Vers la fée Viviane/La Ville Hantée
II
La Ville Hantée
Après les sentes creuses rosement fleuries,
Tépides en leur vert crépuscule feuillu
Et le trouble bonheur inquiètement tapi
Aux frondaisons frissonnantes des avenues, —
Après la gloire assez incomprise qui nimbe
D’or faux mais clair les nobles villas des Faiseurs, —
Les sveltes filles qui se tassaient en corymbe
De coiffes blanches d’un luisant frêle de fleurs
S’égaillent sur le haut rivage, — au fol air libre.
Et la molle révolte bleue de l’eau s’ébroue
Sous des crinières écumeuses qui se givrent
D’un froid fourmillement roulant d’étoiles ivres.
Puis la plage s’éloigne — et la muraille hindoue
Qui, loin du Gange au lent sommeil fluant d’eau lourde.
Plonge comme un brun ghaût de pagode en la mer,
Glisse et recule plus ardemment mordorée.
La flèche noire du bateau vibre et oscille
Sous des bouquets turgescents de fumée cuivrée
Et griffe une blancheur surgie, d’étrange ville
Qui monte, haute et droite, et dure, dans le ciel,
Sous un roide clocher, maussade en l’air vermeil.
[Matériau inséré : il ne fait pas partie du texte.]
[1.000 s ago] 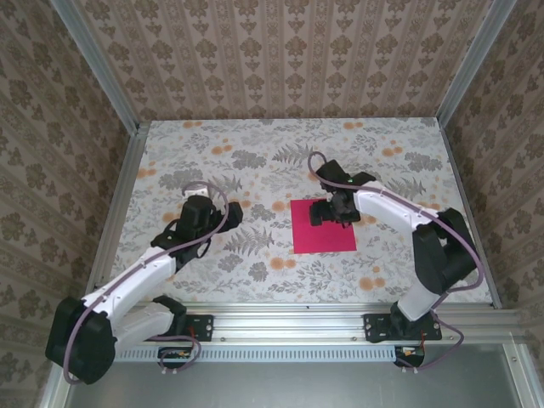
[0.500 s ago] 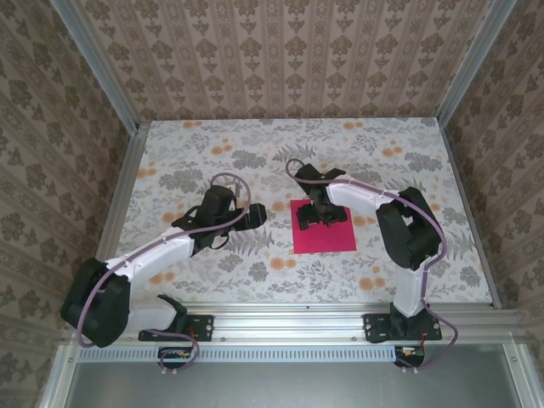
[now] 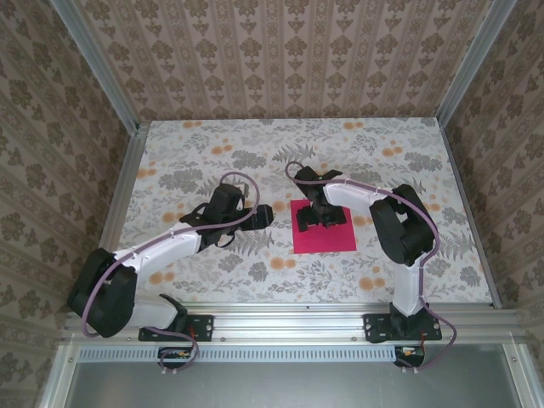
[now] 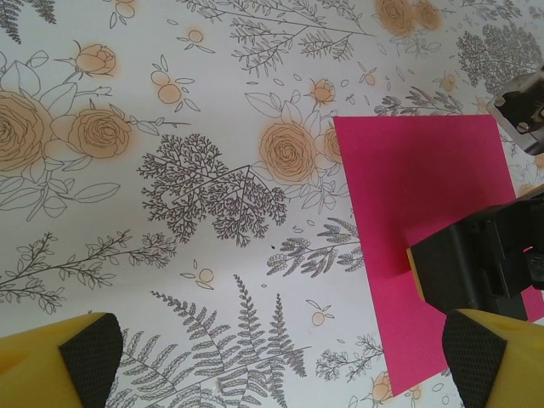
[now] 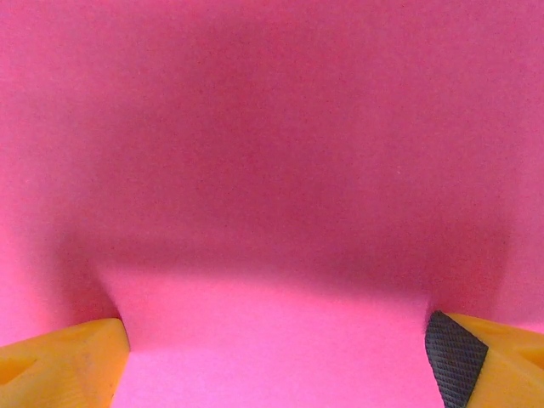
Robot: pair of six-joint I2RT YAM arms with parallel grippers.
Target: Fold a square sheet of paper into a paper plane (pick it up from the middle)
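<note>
The square sheet of paper (image 3: pixel 330 240) lies flat on the flowered table (image 3: pixel 195 170), magenta-pink, right of centre. My right gripper (image 3: pixel 321 216) stands over its far half, pointing down, jaws wide apart. In the right wrist view the sheet (image 5: pixel 272 153) spreads under the open right gripper (image 5: pixel 276 361), both yellow fingertips (image 5: pixel 81 357) low against it and nothing pinched between them. My left gripper (image 3: pixel 260 216) hovers open just left of the sheet's left edge. The left wrist view has the paper (image 4: pixel 416 178) at right, the right gripper's black body (image 4: pixel 476 265) on it, and the left gripper (image 4: pixel 285 361) over bare tablecloth.
Aluminium rails (image 3: pixel 289 316) frame the table, with patterned walls (image 3: pixel 280 59) behind and at both sides. The right arm's elbow (image 3: pixel 399 223) rises just right of the sheet. Flowered cloth (image 4: pixel 204 187) stretches left and far of the paper.
My left gripper has travelled right, close to the sheet's left edge. The right arm folded in and its gripper shifted slightly left on the paper, jaws a little wider. The sheet stays put.
</note>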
Une rousse lueur s’éveille aux yeux des filles
Comme un faible reflet de torrides soleils :
Adieu frais ennui vert des clos, sous les ramées,
Adieu soucis de purs trafics et de gains lourds.
Voici les portes d’albe et de rose lumière
Sur le mystérieux de la ville d’amour.
Ces rues calmes ont tant conduit de jeunes hommes,
(Dont celui-là, bien sûr, que chacune aimera),
Encore brûlés par les flammes des « là-bas »,
Fous de visions nées en des prunelles sombres,
Vers des belles flétries et banales, — hélas ! —
Mais noyées dans l’astral éclat d’aimées lointaines,
Que la ville est peuplée de fantômes troublants
Et qu’au soir mauve, en la mélancolie sereine
Du ciel comme plus haut, des flots comme plus lents,
Les filles reviendront, bizarres et fermées,
Portant, à leur insu, vers leurs froides maisons,
L’âme fervide et les fureurs de passion
De l’Inde fauve et des brunes îles pâmées.